Investigation into early mortality in Malawian adults treated for pulmonary tuberculosis

CJ Waitt1,2, NPK Banda2,3, SA White2, B Kampmann5, J Kumwenda2, RS Heyderman2,4, M Pirmohamed1, SB Squire4. 1University of Liverpool, Liverpool, UK, 2Malawi-Liverpool-Wellcome Trust Clinical Research Programme, Blantyre, Malawi, 3Department of Medicine, College of Medicine, Blantyre, Malawi, 4Liverpool School of Tropical Medicine, Liverpool, UK, 5Imperial College London, London, UK

Background and Aims: Tuberculosis is among the most common causes of death worldwide, and despite the availability of effective chemotherapeutic agents, a death rate of up to 20% was described in Malawi in the decade between 1995 and 2005. Review of existing studies seeking to determine causes and risk factors for death during TB revealed a dearth of prospective clinical studies [1]. We therefore aimed to evaluate clinical and immunological risk factors for death and clinical deterioration (poor outcome) during the intensive phase of TB treatment in Malawi.
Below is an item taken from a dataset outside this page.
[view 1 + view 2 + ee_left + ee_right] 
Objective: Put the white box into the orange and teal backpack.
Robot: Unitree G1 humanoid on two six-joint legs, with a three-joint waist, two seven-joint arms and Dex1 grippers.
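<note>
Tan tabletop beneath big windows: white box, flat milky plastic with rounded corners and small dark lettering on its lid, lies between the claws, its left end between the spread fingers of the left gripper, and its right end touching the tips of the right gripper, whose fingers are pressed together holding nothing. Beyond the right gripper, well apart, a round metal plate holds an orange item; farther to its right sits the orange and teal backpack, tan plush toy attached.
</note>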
Methods and Results: Analysis of 199 patients with microbiologically confirmed pulmonary TB demonstrated that major causes of poor outcome were progression of tuberculosis itself, or a presumed superadded non-tuberculosis infection. With appropriate, often simple, treatment, the majority of patients presenting with superadded infection recovered and completed TB treatment uneventfully. There was no statistically significant difference in the frequency of poor outcome between HIV positives and negatives. Multivariate logistic regression analysis of potential risk factors demonstrated that a combination of elevated respiratory rate and reduced BMI identified high risk patients with 72% sensitivity and 71% specificity. These findings need to be validated in a larger cohort [2].

It was hypothesised that patients suffering clinical deterioration would mount an exaggerated pro-inflammatory response to mycobacterial antigens. However, using a whole blood assay, patients with poor outcome produced significantly lower levels of the pro-inflammatory cytokine TNFα in response to stimulation with Mycobacterium tuberculosis H37Rv (p=0.041) and lipopolysaccharide (p=0.017) [2].

Using a 17-plex panel, serum and antigen-induced cytokine responses were compared in the 22 patients who died or deteriorated compared with HIV, CD4 count and sex-matched controls who had an uneventful clinical course. In addition to TNFα (p=0.01), there was lower production of IL1β (p=0.006) and IL7 (p=0.009) in response to stimulation; these perturbations resolved with successful TB treatment, suggesting that this dysregulation is a consequence of tuberculosis rather than intrinsic to the host.

Intracellular cytokine staining demonstrated the major TNFα producing cell to be the ‘classical’ CD14hiCD16neg monocyte with lower production from CD14loCD16hi cells (p<0.0001). Reduced TNFα production in response to H37Rv and LPS was paralleled by reduced responses to purified toll like receptor (TLR) ligands, suggesting a generalised dysfunction in the TLR signalling pathways. Further work exploring the role of TLR polymorphisms would be informative. To determine whether the monocyte hyporesponsiveness seen in this population was analogous to that described in sepsis, HLA-DR, CD86, TLR2, TLR4 and CD16 expression were measured longitudinally. No correlation existed between these values and TNFα production. This suggests the mechanism of reduced TNFα in this population of TB patients does not parallel that reported in sepsis.

Conclusion: These studies have provided novel insight into the causes, risk factors and mechanisms of clinical deterioration and death in Malawian TB patients during the intensive phase of treatment.

1) Waitt, C.J. and S.B. Squire Int J Tuberc Lung Dis, 2011. 15(7): p. 871-85.

2) Waitt, C.J., et al. J Infect Dis, 2011. 204(3): p. 358-62.